The nineties roll in like a fairy godmother in a power suit: click, click, click with the heels, and suddenly, ruins become lofts, shitholes turn into artisanal cafés. Everything starts changing again. Las Luces goes back to being high-class in the blink of an eye. Then Isla Rue falls. Then Bohemio. Then La Magdalena. And finally, Alcanfores. The center is reborn—but not for everyone. It's reborn the way cities are reborn in postcards: pretty on the outside, untouchable on the inside—unless you can pay the price. Now it's upper-middle-class territory and up—all the way to wannabe oligarchs.

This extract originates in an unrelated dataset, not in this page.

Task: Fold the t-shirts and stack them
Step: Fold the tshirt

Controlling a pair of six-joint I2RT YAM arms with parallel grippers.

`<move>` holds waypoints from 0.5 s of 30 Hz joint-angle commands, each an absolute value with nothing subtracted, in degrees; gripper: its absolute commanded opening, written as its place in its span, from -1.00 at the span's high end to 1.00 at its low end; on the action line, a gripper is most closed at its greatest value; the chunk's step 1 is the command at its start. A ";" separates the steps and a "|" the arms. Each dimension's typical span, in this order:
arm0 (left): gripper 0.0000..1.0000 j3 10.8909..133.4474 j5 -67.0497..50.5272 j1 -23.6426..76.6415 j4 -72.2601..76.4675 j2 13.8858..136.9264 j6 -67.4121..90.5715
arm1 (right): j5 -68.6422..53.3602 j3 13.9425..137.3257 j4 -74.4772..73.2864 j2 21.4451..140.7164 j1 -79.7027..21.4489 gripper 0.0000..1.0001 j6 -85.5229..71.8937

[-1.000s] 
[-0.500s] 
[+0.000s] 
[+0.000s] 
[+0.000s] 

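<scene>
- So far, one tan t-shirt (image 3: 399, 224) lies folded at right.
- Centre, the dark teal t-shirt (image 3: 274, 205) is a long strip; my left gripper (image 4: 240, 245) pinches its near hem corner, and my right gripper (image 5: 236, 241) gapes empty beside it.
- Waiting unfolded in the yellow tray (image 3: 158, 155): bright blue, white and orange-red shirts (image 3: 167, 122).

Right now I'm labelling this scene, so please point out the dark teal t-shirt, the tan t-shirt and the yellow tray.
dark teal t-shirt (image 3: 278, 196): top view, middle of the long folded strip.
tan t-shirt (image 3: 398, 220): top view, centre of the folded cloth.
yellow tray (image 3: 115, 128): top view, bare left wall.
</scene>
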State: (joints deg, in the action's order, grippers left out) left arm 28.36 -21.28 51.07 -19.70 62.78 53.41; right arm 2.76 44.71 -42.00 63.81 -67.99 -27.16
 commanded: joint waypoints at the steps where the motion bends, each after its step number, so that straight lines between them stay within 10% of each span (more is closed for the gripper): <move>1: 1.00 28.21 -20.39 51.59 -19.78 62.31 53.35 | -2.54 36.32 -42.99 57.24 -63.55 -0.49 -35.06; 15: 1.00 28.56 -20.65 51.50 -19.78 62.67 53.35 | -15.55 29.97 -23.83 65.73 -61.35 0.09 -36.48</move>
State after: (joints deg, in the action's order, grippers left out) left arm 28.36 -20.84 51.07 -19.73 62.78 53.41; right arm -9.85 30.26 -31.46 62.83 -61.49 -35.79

Sunday brunches, gluten intolerance, and dogs in designer coats. They open boutiques selling ripped T-shirts for three hundred bucks. Fancy restaurants where a truffle risotto costs as much as a set of dentures. Art galleries with ridiculous names, as if bad taste were part of the concept. And that old warehouse where the Russian mob used to chop people up? Now it's a cultural center. With conceptual art exhibitions. Once, they hung used tampons under red lights and called it "Sacred Pain." Standing ovation. And of course, the rich-kid universities don't miss a beat. They move in, refurbish old buildings, and set up their shrines to ego: schools of music, acting, sculpture, literature, painting, design, photography, dance, film studies... All that crap rich kids study so they never have to get a real job.

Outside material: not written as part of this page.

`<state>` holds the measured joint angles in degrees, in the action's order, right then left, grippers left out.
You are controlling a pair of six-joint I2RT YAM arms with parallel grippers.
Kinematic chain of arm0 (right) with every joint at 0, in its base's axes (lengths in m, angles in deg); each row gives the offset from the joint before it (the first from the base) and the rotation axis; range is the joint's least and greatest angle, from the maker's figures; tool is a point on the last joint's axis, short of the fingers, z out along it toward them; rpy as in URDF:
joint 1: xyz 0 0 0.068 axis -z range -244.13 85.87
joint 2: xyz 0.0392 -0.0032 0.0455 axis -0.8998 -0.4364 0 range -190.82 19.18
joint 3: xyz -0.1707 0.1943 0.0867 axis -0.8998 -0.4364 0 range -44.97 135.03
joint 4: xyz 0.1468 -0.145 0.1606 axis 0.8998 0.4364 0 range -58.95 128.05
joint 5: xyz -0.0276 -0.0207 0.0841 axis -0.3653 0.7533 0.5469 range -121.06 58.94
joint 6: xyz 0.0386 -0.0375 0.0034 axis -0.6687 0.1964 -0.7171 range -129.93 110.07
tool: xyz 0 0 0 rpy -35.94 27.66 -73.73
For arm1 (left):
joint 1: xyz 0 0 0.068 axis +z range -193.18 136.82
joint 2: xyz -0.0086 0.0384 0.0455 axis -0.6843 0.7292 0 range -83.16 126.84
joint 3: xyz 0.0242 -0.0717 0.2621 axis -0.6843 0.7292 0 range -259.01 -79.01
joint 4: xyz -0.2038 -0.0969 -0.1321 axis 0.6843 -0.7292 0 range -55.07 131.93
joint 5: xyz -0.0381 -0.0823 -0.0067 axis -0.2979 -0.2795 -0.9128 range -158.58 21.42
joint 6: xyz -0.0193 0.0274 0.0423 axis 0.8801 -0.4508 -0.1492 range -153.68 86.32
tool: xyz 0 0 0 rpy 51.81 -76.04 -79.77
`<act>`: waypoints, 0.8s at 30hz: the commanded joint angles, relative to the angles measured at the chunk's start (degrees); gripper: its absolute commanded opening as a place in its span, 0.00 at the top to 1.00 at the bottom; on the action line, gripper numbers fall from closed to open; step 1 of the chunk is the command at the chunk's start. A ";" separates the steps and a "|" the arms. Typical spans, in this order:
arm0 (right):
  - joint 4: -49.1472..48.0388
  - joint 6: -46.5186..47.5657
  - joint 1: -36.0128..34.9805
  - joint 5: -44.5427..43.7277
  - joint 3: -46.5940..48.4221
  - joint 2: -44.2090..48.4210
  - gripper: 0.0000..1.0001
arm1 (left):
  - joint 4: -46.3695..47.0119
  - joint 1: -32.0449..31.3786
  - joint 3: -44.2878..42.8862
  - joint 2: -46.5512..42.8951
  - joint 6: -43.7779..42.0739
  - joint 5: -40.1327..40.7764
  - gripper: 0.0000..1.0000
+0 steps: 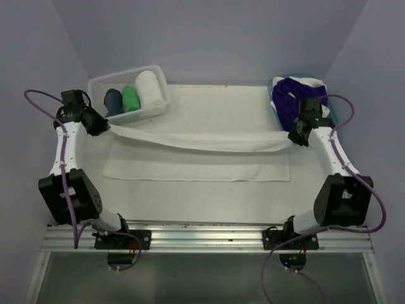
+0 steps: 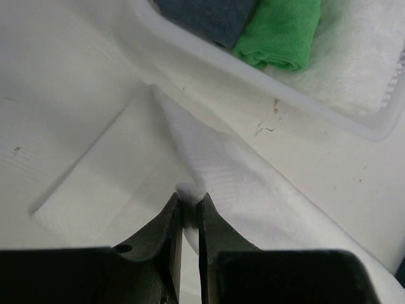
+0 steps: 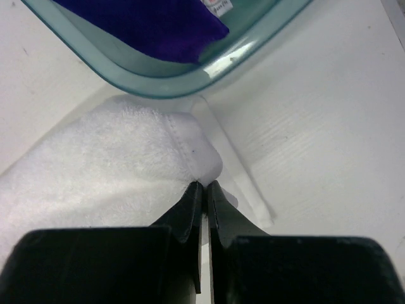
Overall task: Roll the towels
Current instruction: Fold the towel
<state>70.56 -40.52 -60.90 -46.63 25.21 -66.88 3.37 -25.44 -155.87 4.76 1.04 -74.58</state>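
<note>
My left fingers are clenched on one far corner of the white towel, and my right fingers are clenched on the other. The edge between them hangs lifted above the table, while the near half lies flat. Each pinch takes only a sliver of fabric at the very tips, so I judge that a sideways tug could pull a corner free and drop the fold crooked. If my two arms travel unevenly, the edge could land skewed and the roll would come out coned. My left side sits just beside the basket of rolled towels, my right just beside the tub holding the purple towel. A wide swing could snag either rim.
</note>
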 commanded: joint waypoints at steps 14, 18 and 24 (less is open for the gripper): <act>1.54 -0.70 0.64 -2.72 -15.94 14.95 1.00 | 1.30 1.16 18.33 -9.17 -1.85 1.43 1.00; 0.75 -0.96 0.64 -3.14 -11.12 14.78 1.00 | 0.95 1.16 15.17 -9.61 -1.15 0.99 1.00; -3.55 0.00 0.64 -6.75 -0.84 5.15 1.00 | 2.70 1.16 8.75 -7.51 0.17 -0.15 1.00</act>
<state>72.05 -40.91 -60.69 -49.28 18.39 -56.96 3.21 -24.89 -142.69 -3.00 1.15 -74.19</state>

And then, the nineties bow out under warm lights and promises of an even brighter future. And the 2000s roll in. No war, no crisis, no inflation—or so say the technocrats with their Excel faces. But suddenly, everything, absolutely everything, costs twice as much. Or three times. Or whatever some asshole decides to slap on the price tag. Take two pounds of bananas, for example. Bananas, for fuck's sake. The most basic fruit on the planet. Suddenly, they cost as much as two pounds of filet mignon just because they've got a sticker that says "organic" and were picked by barefoot cooperatives on a sustainable farm in the Amazon jungle. And people pay it. And they smile. And they blog about it. And they tell the story over dinner like they just got back from Tibet. The city isn't a city anymore. It's a catalog. And anyone who doesn't get that? Out.

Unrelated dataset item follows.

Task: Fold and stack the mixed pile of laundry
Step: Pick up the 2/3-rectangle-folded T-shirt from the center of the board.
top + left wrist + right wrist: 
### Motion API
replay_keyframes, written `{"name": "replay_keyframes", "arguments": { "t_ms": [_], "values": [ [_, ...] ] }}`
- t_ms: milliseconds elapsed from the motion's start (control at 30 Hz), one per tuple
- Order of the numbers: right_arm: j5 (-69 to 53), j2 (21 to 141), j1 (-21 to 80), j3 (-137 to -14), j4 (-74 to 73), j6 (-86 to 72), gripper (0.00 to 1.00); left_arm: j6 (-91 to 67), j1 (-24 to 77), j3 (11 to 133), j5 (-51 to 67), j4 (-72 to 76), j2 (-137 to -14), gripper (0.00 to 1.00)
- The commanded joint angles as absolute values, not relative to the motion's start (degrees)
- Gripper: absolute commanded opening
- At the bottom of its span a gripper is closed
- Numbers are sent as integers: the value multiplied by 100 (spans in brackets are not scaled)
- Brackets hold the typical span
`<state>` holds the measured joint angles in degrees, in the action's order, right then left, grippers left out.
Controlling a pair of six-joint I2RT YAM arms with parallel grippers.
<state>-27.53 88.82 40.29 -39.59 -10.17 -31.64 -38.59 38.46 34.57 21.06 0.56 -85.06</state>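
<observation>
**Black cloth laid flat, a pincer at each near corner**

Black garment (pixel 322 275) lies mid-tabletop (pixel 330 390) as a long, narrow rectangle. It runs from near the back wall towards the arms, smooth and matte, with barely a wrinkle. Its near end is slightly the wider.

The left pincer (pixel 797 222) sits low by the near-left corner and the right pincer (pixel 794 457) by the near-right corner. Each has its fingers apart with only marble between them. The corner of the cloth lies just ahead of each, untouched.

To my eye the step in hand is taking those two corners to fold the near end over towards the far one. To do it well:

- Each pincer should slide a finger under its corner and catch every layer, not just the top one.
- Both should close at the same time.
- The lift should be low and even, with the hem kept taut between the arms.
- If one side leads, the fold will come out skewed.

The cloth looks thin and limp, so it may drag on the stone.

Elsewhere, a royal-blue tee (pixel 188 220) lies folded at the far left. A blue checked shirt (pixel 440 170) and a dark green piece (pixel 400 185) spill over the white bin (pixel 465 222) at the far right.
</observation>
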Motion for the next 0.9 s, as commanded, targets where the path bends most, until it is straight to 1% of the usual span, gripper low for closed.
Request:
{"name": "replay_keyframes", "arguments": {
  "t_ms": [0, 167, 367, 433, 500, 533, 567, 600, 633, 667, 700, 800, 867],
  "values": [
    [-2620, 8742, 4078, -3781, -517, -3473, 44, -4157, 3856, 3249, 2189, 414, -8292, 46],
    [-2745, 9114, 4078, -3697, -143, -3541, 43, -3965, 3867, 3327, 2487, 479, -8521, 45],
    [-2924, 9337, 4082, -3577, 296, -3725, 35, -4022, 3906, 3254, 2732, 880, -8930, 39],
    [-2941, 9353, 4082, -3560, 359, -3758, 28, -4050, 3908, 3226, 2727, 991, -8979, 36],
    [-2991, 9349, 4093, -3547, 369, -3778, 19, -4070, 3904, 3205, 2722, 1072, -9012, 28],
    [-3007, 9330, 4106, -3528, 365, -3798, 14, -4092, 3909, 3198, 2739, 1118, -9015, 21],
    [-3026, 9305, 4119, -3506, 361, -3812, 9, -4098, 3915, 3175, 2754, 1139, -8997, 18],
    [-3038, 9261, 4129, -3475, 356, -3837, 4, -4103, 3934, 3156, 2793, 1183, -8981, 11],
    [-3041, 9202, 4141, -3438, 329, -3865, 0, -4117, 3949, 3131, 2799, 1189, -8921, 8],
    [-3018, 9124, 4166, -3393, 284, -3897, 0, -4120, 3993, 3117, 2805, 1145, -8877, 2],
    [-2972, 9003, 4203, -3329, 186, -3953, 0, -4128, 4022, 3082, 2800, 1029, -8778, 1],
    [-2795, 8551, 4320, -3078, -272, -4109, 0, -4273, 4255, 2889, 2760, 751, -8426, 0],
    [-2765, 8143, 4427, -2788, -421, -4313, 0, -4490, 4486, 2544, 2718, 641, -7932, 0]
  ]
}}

And there they are—our protagonists: Joaquín Almeida y Figueredo and Tato Martins. Fifteen years old. Can't grow a single fucking beard hair, but they feel hard. Hard like a music video. Hard like a magazine cover. Here comes Daddy Martins's Porsche 911. All music. All volume. Seven Nation Army by The White Stripes blasting like it's the national anthem of the new empire. Boom. Boom. Boom. They roll into the center of Miraverde like they own the place. And in a way, they do. Because princes don't conquer—they inherit. And these two have inherited the world, all wrapped up with a bow and the scent of brand-new car interiors.